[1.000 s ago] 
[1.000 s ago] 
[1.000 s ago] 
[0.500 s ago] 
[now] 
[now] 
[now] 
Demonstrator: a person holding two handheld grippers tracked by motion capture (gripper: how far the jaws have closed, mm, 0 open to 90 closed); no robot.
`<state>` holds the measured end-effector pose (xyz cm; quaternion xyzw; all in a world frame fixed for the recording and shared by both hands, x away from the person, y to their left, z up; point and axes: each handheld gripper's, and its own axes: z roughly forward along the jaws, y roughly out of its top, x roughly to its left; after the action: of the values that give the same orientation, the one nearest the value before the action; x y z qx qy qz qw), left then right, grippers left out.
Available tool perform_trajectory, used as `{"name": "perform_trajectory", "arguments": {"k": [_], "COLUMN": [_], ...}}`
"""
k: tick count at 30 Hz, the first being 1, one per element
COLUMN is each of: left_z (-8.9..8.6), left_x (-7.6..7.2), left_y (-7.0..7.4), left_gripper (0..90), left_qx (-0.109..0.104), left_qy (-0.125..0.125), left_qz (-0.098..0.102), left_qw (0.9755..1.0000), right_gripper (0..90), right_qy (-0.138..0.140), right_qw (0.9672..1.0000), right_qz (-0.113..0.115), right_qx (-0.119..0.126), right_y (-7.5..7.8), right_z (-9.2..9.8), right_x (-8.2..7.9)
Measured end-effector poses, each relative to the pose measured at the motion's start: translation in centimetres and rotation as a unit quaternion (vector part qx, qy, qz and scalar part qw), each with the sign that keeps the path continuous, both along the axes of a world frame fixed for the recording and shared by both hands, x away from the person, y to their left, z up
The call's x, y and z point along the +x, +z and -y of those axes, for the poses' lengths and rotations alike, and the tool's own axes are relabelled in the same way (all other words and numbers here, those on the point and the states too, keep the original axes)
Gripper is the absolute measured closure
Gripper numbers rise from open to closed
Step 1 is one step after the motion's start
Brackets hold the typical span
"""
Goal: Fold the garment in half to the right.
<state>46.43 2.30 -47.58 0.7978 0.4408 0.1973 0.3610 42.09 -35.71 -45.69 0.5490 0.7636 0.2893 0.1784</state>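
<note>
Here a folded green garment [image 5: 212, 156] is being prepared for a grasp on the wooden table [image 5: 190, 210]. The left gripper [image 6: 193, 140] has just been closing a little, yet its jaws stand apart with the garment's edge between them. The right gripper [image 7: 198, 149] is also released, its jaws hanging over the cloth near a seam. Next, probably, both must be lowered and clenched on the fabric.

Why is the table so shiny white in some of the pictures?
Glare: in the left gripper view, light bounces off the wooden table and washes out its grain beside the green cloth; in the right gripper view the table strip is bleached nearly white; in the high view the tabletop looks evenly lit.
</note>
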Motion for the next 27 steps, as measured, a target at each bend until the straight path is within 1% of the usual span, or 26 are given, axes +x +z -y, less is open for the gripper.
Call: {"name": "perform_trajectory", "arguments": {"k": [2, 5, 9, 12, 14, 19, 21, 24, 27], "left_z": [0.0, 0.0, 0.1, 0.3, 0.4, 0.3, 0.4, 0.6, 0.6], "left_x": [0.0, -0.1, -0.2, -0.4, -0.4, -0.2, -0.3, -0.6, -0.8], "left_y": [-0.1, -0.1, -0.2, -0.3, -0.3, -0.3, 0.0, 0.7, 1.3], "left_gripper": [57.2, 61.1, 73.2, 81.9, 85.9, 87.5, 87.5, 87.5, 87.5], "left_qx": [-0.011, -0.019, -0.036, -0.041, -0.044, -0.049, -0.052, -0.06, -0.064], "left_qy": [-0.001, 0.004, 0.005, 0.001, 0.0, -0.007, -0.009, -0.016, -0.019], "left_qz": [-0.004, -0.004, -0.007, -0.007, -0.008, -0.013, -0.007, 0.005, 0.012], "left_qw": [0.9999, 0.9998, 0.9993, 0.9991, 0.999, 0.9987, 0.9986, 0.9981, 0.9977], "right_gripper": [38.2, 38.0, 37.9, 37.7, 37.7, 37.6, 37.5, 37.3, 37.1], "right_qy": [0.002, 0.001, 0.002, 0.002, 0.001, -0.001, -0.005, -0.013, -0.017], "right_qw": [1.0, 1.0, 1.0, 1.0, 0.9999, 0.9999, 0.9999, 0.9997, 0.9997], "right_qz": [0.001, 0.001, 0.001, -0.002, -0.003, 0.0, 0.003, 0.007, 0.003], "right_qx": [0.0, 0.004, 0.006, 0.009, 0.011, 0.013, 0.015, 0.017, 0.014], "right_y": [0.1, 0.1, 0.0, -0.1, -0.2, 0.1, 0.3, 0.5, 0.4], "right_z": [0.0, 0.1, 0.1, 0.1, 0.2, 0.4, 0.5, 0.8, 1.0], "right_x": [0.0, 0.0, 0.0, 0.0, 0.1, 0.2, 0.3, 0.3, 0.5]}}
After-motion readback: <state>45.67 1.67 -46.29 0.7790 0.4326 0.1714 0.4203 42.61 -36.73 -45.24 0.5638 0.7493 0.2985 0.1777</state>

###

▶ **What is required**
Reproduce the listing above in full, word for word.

▶ **Answer space**
[1.000 s ago] 
[1.000 s ago] 
[1.000 s ago] 
[0.500 s ago] 
[now] 
[now] 
[now] 
Demonstrator: a person holding two handheld grippers tracked by motion capture (gripper: how far the jaws have closed, mm, 0 open to 90 closed); no robot.
`<state>` holds the measured end-effector pose (xyz cm; quaternion xyzw; all in a world frame fixed for the recording and shared by both hands, x away from the person, y to their left, z up; point and axes: each handheld gripper's, and its own axes: z roughly forward along the jaws, y roughly out of its top, x roughly to its left; after the action: of the values that give the same orientation, the one nearest the value before the action; x y z qx qy qz qw), left then right, grippers left out.
Available tool perform_trajectory, used as `{"name": "perform_trajectory", "arguments": {"k": [_], "COLUMN": [_], ...}}`
"""
k: tick count at 30 Hz, the first being 1, one per element
COLUMN is each of: left_z (-8.9..8.6), left_x (-7.6..7.2), left_y (-7.0..7.4), left_gripper (0..90), left_qx (-0.109..0.104), left_qy (-0.125..0.125), left_qz (-0.098..0.102), left_qw (0.9755..1.0000), right_gripper (0..90), right_qy (-0.138..0.140), right_qw (0.9672..1.0000), right_qz (-0.113..0.115), right_qx (-0.119..0.126), right_y (-7.5..7.8), right_z (-9.2..9.8), right_x (-8.2..7.9)
Measured end-effector poses, each relative to the pose measured at the motion's start: translation in centimetres and rotation as a unit quaternion (vector part qx, qy, qz and scalar part qw), each with the sign that keeps the path continuous, both along the axes of a world frame fixed for the recording and shared by both hands, x away from the person, y to their left, z up
The call's x, y and z point along the +x, +z and -y of those axes, for the poses' lengths and rotations alike, and the tool's own axes are relabelled in the same way (all other words and numbers here, those on the point and the states too, keep the original axes)
Gripper is the absolute measured closure
Gripper numbers rise from open to closed
Step 1 is one step after the motion's start
Brackets hold the typical span
"""
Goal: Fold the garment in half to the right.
<state>46.43 2.30 -47.58 0.7978 0.4408 0.1973 0.3610 42.09 -35.71 -45.69 0.5490 0.7636 0.2893 0.1784</state>
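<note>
Here a folded green garment [image 5: 212, 156] is being prepared for a grasp on the wooden table [image 5: 190, 210]. The left gripper [image 6: 193, 140] has just been closing a little, yet its jaws stand apart with the garment's edge between them. The right gripper [image 7: 198, 149] is also released, its jaws hanging over the cloth near a seam. Next, probably, both must be lowered and clenched on the fabric.

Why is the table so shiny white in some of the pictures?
Glare: in the left gripper view, light bounces off the wooden table and washes out its grain beside the green cloth; in the right gripper view the table strip is bleached nearly white; in the high view the tabletop looks evenly lit.
</note>
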Motion for the next 27 steps, as measured, a target at each bend until the straight path is within 1% of the usual span, or 26 are given, axes +x +z -y, less is open for the gripper.
Call: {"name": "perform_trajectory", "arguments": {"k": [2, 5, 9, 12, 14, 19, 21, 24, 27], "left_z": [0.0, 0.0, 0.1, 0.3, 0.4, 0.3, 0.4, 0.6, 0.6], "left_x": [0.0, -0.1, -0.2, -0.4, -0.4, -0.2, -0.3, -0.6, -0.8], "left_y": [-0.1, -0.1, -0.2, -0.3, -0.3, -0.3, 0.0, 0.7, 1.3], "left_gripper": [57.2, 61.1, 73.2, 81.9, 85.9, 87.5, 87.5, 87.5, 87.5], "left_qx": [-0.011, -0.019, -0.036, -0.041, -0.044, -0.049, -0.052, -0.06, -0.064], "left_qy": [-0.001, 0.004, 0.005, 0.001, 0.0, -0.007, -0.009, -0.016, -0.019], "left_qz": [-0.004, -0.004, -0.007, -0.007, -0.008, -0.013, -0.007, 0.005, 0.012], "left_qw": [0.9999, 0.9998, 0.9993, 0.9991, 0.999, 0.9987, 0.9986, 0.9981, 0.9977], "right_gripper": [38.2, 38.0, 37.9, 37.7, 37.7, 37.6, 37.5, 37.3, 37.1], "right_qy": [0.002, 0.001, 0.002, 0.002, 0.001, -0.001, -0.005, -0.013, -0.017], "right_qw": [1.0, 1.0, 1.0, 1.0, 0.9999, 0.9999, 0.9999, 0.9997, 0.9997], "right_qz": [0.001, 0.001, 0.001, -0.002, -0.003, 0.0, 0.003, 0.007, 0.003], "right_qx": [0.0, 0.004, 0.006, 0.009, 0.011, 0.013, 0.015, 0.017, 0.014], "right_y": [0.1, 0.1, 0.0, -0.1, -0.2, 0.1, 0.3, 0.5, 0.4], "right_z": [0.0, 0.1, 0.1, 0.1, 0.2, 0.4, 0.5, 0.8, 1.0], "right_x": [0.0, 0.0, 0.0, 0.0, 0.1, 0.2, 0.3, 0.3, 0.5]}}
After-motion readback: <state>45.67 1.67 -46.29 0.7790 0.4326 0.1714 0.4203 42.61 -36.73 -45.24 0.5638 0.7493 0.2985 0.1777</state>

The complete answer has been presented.